## Exercise prompt
All lines from the one containing "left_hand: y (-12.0" down to the one containing "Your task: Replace", both ends included, are to be given again exactly; omit the rest of the listing below.

## The input
╭──

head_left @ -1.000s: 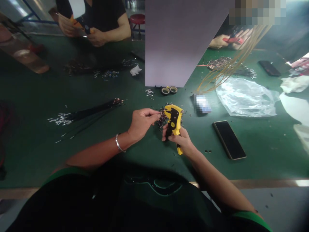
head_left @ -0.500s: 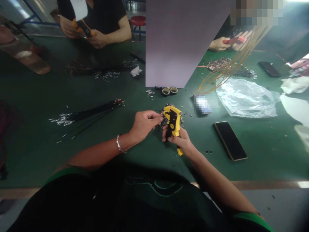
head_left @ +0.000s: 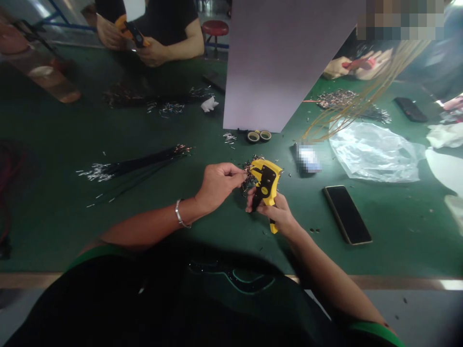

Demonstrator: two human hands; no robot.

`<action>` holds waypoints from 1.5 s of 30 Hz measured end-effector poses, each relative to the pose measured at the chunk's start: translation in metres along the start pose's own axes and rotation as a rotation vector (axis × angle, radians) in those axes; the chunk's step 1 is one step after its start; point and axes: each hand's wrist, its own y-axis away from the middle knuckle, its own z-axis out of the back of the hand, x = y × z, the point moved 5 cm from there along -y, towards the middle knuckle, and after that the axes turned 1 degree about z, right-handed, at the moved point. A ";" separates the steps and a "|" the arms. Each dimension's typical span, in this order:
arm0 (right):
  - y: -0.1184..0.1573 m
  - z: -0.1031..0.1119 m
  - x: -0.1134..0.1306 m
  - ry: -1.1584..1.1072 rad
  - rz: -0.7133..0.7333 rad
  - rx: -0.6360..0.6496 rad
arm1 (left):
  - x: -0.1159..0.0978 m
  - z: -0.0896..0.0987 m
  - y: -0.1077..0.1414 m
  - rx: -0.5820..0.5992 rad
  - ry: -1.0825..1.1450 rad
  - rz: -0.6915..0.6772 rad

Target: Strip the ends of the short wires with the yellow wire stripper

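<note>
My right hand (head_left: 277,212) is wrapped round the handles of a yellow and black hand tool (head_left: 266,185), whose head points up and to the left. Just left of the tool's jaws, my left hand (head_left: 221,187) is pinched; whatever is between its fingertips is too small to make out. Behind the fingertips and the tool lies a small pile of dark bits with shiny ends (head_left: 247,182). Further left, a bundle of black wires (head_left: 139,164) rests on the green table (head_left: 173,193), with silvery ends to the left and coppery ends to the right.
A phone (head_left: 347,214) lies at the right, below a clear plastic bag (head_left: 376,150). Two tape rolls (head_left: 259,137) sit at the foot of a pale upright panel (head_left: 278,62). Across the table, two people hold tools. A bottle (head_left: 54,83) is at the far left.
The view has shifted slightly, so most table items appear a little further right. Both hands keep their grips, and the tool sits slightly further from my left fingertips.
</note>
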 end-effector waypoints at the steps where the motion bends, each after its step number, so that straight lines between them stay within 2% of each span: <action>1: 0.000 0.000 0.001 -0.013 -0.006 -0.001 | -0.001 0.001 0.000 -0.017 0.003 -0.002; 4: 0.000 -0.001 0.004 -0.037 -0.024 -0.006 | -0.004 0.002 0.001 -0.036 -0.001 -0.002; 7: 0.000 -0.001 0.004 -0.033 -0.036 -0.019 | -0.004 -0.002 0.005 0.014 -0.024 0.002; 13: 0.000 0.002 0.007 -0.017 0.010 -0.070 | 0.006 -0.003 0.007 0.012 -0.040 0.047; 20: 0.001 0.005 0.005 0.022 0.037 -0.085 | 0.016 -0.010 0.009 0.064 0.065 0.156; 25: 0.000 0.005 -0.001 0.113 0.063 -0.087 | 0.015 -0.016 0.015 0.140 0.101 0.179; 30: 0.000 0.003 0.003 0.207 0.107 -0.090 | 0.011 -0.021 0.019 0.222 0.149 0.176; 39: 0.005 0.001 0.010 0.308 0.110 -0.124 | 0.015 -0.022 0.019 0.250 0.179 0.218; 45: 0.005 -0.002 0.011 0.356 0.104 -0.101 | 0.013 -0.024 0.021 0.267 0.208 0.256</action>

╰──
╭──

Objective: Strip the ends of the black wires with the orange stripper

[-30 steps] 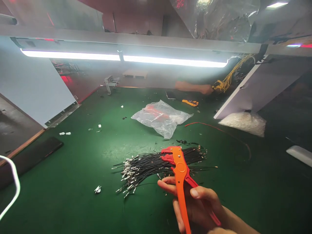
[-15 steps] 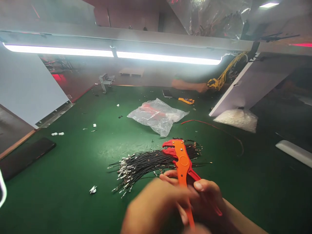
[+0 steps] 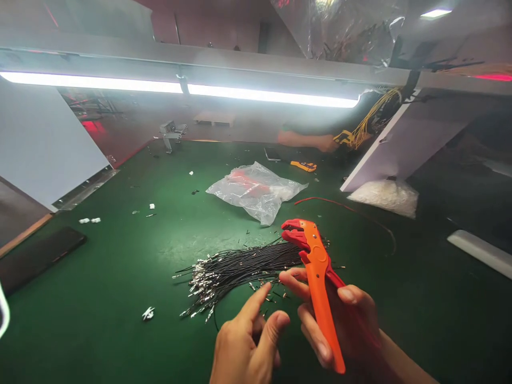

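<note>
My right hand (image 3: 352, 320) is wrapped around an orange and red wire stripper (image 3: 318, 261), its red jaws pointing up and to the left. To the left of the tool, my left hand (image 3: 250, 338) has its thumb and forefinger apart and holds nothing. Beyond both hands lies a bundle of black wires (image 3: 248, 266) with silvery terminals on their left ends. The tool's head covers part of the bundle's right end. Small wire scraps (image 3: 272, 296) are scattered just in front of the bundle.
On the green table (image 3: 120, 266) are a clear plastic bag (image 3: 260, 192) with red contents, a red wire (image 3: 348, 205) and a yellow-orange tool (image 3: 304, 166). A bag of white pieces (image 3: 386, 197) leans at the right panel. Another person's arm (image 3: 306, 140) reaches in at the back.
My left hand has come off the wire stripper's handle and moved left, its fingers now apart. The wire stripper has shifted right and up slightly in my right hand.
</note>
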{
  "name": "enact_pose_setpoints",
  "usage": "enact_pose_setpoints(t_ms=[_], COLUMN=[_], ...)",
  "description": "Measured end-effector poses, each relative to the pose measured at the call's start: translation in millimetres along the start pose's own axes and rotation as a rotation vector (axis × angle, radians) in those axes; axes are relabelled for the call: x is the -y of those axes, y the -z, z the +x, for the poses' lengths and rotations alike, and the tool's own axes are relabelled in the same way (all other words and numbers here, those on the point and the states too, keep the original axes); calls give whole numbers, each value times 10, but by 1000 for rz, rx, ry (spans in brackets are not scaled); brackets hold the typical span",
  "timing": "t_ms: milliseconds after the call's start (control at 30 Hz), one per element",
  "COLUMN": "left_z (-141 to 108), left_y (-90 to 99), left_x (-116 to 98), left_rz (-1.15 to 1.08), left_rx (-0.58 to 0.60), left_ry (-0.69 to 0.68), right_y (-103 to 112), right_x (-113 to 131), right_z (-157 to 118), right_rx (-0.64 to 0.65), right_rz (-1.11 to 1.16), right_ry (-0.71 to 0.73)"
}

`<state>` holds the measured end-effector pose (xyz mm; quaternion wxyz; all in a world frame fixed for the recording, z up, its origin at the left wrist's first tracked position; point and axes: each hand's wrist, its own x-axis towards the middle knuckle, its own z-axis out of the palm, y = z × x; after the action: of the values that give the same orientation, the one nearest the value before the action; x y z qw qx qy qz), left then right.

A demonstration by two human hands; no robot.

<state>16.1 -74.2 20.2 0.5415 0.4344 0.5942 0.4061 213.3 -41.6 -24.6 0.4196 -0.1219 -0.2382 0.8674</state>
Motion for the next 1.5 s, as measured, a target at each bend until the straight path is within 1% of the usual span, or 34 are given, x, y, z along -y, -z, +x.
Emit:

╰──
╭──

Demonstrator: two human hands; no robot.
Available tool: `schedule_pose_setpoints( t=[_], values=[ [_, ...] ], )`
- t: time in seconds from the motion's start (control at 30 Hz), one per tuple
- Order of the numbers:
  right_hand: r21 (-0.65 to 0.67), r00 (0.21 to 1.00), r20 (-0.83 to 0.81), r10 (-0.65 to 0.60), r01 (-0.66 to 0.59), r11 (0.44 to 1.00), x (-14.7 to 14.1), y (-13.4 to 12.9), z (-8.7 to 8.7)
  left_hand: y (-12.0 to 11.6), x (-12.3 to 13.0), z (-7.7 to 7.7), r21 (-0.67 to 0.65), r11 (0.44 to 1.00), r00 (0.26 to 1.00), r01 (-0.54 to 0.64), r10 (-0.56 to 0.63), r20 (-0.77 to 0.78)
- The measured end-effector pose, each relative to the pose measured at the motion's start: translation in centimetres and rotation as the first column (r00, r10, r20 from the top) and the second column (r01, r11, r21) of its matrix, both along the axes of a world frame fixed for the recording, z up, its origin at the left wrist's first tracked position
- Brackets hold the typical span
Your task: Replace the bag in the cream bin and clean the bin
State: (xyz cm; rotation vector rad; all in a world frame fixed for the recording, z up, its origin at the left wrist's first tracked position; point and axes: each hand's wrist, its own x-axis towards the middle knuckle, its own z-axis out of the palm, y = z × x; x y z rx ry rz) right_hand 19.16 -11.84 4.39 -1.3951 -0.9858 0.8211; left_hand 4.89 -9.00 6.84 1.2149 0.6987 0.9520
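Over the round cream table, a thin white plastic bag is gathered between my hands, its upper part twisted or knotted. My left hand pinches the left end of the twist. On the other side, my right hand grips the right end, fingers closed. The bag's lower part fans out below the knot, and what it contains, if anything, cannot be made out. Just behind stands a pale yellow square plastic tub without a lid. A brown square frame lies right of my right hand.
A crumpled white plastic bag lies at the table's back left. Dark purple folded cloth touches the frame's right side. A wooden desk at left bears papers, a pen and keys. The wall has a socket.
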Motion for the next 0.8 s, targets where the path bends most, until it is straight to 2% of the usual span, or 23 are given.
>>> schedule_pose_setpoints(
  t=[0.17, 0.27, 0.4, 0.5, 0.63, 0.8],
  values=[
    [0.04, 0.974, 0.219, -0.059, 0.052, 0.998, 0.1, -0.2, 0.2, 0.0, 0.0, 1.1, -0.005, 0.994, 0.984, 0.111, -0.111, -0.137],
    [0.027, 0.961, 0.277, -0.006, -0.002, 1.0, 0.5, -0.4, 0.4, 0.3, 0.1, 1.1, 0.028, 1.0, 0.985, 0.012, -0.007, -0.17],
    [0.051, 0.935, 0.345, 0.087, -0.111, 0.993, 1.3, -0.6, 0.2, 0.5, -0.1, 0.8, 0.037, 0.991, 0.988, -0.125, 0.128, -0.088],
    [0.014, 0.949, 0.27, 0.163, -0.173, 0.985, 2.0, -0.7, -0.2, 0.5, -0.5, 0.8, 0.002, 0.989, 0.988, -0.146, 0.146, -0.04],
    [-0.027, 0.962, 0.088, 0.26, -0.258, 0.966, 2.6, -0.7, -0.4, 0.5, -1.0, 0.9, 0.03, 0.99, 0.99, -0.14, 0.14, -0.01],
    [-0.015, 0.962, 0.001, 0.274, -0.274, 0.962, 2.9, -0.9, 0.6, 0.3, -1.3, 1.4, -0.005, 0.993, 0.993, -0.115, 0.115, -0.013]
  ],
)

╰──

## Written solution
  left_hand: y (-12.0 to 11.6), x (-12.3 to 13.0), z (-7.7 to 7.7), r21 (-0.67 to 0.65), r11 (0.44 to 1.00), r00 (0.26 to 1.00), r01 (-0.54 to 0.64), r10 (-0.56 to 0.63), r20 (-0.77 to 0.78)
- The measured end-effector pose, each relative to the pose measured at the motion's start: translation in centimetres and rotation as the first column (r00, r10, r20 from the top) and the second column (r01, r11, r21) of its matrix, both along the axes of a world frame fixed for the recording, z up, its origin at the left wrist's first tracked position
- Brackets hold the typical span
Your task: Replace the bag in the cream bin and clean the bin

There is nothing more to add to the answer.